* [The task]:
The whole listing below needs to be retyped without a single change.

* [Data segment]:

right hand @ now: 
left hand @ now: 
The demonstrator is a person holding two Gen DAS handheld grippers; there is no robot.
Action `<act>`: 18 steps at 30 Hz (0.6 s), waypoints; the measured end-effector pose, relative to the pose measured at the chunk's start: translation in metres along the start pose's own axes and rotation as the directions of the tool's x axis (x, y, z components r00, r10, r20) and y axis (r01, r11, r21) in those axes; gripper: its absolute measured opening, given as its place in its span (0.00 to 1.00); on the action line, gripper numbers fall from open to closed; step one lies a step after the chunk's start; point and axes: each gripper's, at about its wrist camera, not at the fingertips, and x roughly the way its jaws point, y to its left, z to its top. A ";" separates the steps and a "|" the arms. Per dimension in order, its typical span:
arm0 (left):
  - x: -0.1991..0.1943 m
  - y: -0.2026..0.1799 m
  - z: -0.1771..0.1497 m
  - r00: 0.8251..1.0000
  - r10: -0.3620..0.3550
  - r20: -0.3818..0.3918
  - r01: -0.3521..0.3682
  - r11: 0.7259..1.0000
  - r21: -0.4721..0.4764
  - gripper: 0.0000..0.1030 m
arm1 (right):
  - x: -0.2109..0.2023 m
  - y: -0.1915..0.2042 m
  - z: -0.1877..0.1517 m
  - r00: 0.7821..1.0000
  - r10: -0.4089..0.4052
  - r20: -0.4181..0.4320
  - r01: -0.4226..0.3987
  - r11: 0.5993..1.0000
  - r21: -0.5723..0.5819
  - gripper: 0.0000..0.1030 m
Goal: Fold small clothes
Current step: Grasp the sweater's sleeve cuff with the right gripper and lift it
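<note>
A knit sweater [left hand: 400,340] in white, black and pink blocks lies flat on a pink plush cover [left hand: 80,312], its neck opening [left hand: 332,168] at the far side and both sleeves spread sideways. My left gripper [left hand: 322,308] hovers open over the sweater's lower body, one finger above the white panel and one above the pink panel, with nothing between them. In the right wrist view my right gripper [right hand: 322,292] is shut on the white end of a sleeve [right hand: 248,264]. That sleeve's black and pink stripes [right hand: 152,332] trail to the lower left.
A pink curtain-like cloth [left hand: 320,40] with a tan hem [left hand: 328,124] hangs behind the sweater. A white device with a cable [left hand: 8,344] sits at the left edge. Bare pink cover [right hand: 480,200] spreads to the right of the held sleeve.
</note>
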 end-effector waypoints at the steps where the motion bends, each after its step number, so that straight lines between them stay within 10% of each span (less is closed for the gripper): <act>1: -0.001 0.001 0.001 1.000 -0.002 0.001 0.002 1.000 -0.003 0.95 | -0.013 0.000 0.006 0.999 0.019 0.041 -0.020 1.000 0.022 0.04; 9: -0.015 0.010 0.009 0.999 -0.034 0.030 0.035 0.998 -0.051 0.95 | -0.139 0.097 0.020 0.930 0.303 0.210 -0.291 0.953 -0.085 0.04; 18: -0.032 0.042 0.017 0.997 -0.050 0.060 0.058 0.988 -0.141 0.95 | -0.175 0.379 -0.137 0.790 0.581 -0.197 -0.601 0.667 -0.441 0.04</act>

* [Solution]:
right hand @ now: 
left hand @ now: 
The demonstrator is a person holding two Gen DAS handheld grippers; there is no robot.
Action `<act>`: 18 steps at 30 Hz (0.6 s), waypoints; the measured end-effector pose, relative to the pose measured at the chunk's start: translation in metres along the start pose's own axes and rotation as the directions of the tool's x axis (x, y, z components r00, r10, r20) and y axis (r01, r11, r21) in those axes; gripper: its absolute measured opening, given as its place in its span (0.00 to 1.00); on the action line, gripper numbers fall from open to closed; step one lies a step after the chunk's start; point and axes: each gripper's, at about its wrist camera, not at the fingertips, and x roughly the way its jaws point, y to its left, z to its top. A ";" separates the steps and a "|" the arms. Per dimension in order, its typical span:
arm0 (left):
  - x: -0.1991..0.1943 m
  - y: -0.2026..0.1799 m
  - z: -0.1771..0.1497 m
  - r00: 0.8251..1.0000
  - r10: -0.3620..0.3550
  - r20: -0.3818..0.3918
  - r01: -0.3521..0.3682
  - r11: 0.7259..1.0000
  - r21: -0.4721..0.4764
  - gripper: 0.0000..0.1030 m
arm1 (right):
  - x: -0.2109..0.2023 m
  - y: -0.1915..0.2042 m
  - z: -0.1877..0.1517 m
  - r00: 0.7821..1.0000
  - r10: -0.4089..0.4052
  - r20: -0.4181..0.4320
  - r01: -0.4226..0.3987
  - r11: 0.5993..1.0000
  - r21: -0.5723..0.5819
  - gripper: 0.0000..0.1030 m
Goal: Fold small clothes
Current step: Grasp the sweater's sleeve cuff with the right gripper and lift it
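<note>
A knit sweater [left hand: 400,340] in white, black and pink blocks lies flat on a pink plush cover [left hand: 80,312], its neck opening [left hand: 332,168] at the far side and both sleeves spread sideways. My left gripper [left hand: 322,308] hovers open over the sweater's lower body, one finger above the white panel and one above the pink panel, with nothing between them. In the right wrist view my right gripper [right hand: 322,292] is shut on the white end of a sleeve [right hand: 248,264]. That sleeve's black and pink stripes [right hand: 152,332] trail to the lower left.
A pink curtain-like cloth [left hand: 320,40] with a tan hem [left hand: 328,124] hangs behind the sweater. A white device with a cable [left hand: 8,344] sits at the left edge. Bare pink cover [right hand: 480,200] spreads to the right of the held sleeve.
</note>
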 end-effector waypoints at the steps where the motion bends, each after its step number, so that straight lines between them stay within 10% of each span (less is closed for the gripper): <act>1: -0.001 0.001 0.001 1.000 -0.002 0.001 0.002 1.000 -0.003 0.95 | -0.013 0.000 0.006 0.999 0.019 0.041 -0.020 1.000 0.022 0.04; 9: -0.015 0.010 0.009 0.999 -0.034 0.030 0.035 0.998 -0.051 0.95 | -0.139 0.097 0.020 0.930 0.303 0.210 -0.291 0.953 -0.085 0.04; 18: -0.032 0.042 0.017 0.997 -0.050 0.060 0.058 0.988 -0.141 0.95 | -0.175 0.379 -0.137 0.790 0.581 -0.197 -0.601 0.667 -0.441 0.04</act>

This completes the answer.